In data-parallel training, one straightforward parameter synchronization strategy is to aggregate all computed gradients on a single primary GPU. After each device computes the loss and gradients for its data batch, all gradients are transferred to this primary GPU. The primary GPU then aggregates the gradients, performs the parameter update, and broadcasts the newly updated parameters back to all other GPUs for the next training iteration.

Single-GPU Gradient Aggregation

In multi-GPU training, it is possible to use the central CPU to aggregate gradients instead of a specific GPU. However, because CPUs typically lack sufficient direct PCIe lanes to connect to all GPUs, data must travel through a multiplexer switch. This architecture creates a communication bottleneck, as each GPU must send its gradients to the CPU individually, incurring a significant bandwidth penalty and resulting in synchronization times that are often much slower than direct GPU-to-GPU communication.
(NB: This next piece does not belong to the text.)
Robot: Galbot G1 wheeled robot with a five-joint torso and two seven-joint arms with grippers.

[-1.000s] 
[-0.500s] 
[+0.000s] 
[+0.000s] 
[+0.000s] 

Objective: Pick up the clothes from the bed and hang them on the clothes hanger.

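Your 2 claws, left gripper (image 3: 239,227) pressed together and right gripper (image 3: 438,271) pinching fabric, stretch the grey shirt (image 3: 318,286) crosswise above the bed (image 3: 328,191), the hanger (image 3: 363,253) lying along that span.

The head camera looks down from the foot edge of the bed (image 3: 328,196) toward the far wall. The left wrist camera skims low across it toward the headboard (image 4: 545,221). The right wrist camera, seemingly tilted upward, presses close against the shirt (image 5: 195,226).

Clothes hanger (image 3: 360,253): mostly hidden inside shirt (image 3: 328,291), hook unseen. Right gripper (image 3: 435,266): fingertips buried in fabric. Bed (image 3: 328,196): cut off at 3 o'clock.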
CPU-Based Gradient Aggregation

To maximize bandwidth efficiency in multi-GPU training, distributed gradient aggregation splits the model's gradients into smaller partitions and aggregates each partition simultaneously on a different GPU. Because modern PCIe switches allow for full-bandwidth operation across all connected links concurrently, this distributed approach significantly reduces the total time required for parameter synchronization compared to sending all gradients to a single centralized GPU or CPU.

Distributed Gradient Aggregation

The ring synchronization algorithm efficiently aggregates gradients across a ring of $$n$$ computing nodes without the time cost growing linearly. Instead of sending the full gradient sequentially from node to node—which would leave most nodes idle—the gradient is divided into $$n$$ distinct chunks. The algorithm simultaneously begins synchronizing chunk $$i$$ starting at node $$i$$. Because each node transmits only a $$1/n$$ fraction of the total gradient at any given time, all nodes communicate in parallel. After $$n-1$$ steps, the total time spent aggregating the gradients is proportional to $$(n-1)/n \approx 1$$, meaning the synchronization time remains approximately constant regardless of the ring size.
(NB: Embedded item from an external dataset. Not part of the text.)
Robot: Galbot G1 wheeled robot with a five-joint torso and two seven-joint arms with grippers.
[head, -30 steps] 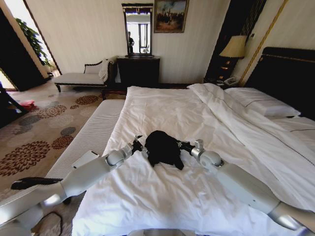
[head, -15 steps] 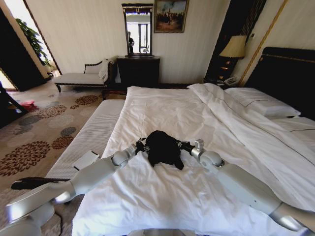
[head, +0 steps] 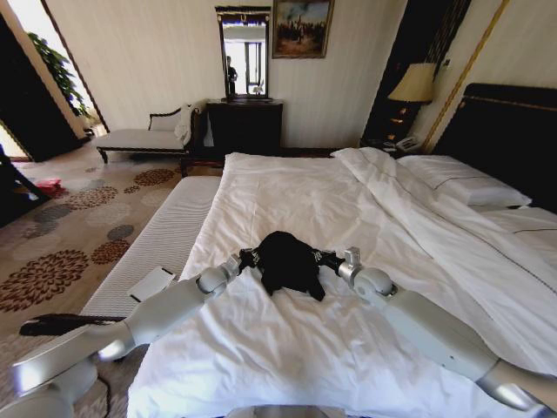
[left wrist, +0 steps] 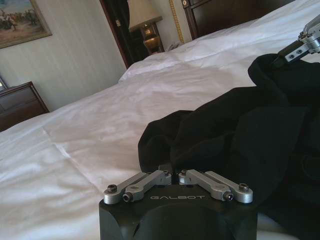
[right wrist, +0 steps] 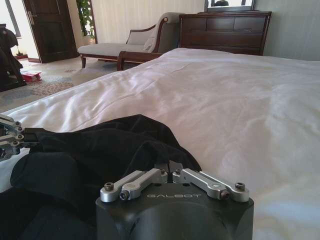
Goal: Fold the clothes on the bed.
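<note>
Fingers of the left end effector (head: 246, 258) are drawn together on the nine o'clock edge of the clothes (head: 288, 260), a small black top bunched in a heap on the white duvet. In the left wrist view the two silver linkage bars of this end effector (left wrist: 169, 169) angle inward and meet at a fold of black cloth, so it is clenched on the fabric. The right end effector (head: 329, 259) holds the three o'clock edge of the same heap; in the right wrist view its bars (right wrist: 170, 166) likewise converge on a pinched ridge of the black top (right wrist: 95, 160), clenched on it. Each wrist view also catches the opposite end effector at the far side of the garment (left wrist: 250, 140).

Both forearms reach in from the near corners, left from about seven o'clock and right from about five o'clock, so the two tools face each other across the heap.

The clothes lie on the near half of the bed (head: 287, 200), toward its left side, well apart from the pillows (head: 466, 181) at two o'clock and the dark headboard (head: 509, 131) behind them. Beyond the bed's foot, at twelve o'clock, stand a dark dresser (head: 244, 124) with a mirror (head: 243, 52); a pale chaise (head: 144, 135) sits at ten o'clock, and a lamp (head: 412, 84) at one o'clock. Patterned carpet (head: 70, 235) spreads at nine o'clock.
</note>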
Ring Synchronization Algorithm

Implementing the synchronization steps required for distributed multi-GPU training in practice is nontrivial and complex. To manage this, frameworks use a common abstraction, namely that of a key-value store with redefined update semantics. By hiding the complexity of distributed synchronization behind simple push and pull operations, this abstraction decouples the concerns of statistical modelers—who express optimization in simple terms—from system engineers dealing with distributed hardware.

Key-Value Store Abstraction for Distributed Training

The time required to synchronize parameters during distributed training can vary significantly based on the underlying hardware. Consequently, parameter synchronization strategies must be highly adaptive to both the broader network infrastructure and the specific internal connectivity within a given server to minimize communication delays and maximize overall training efficiency.
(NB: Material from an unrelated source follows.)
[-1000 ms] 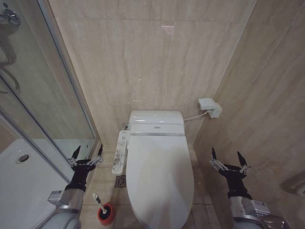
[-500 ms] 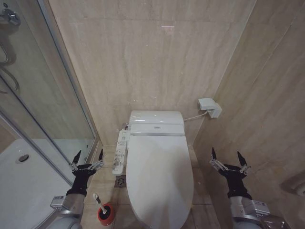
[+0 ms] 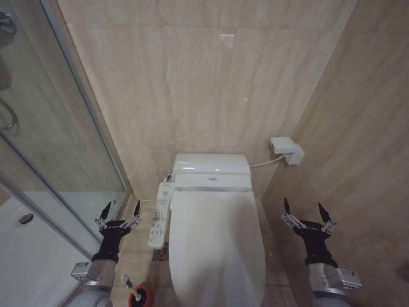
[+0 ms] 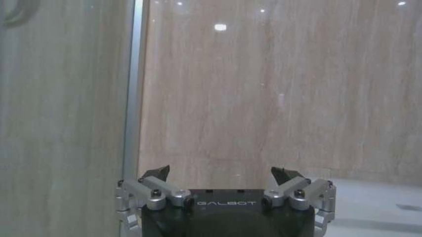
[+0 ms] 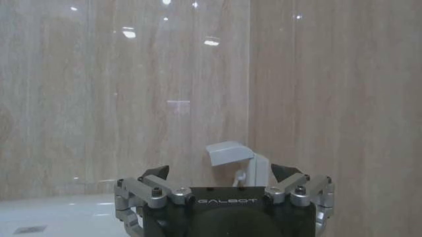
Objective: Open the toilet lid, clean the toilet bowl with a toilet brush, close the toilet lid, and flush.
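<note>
Two spread grippers (toilet lid (image 3: 216, 246) down)

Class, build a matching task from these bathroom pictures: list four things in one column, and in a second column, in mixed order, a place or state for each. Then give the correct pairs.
Column 1
1. toilet lid
2. toilet brush
3. left gripper
4. right gripper

Column 2
A. open, beside the glass shower wall
B. shut down flat over the bowl
C. open, near the side wall past the toilet
D. standing in a red holder on the floor

Pairs: 1-B, 2-D, 3-A, 4-C
</note>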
Adaptivity of Parameter Synchronization to Network Infrastructure

In data-parallel training, after gradients are computed across multiple devices, they must be synchronized to update the model parameters. This synchronization can be implemented using centralized strategies, where all gradients are sent to a single GPU or the CPU for aggregation, or through distributed strategies, where gradients are partitioned and aggregated simultaneously across multiple GPUs to leverage the full bandwidth of hardware switches.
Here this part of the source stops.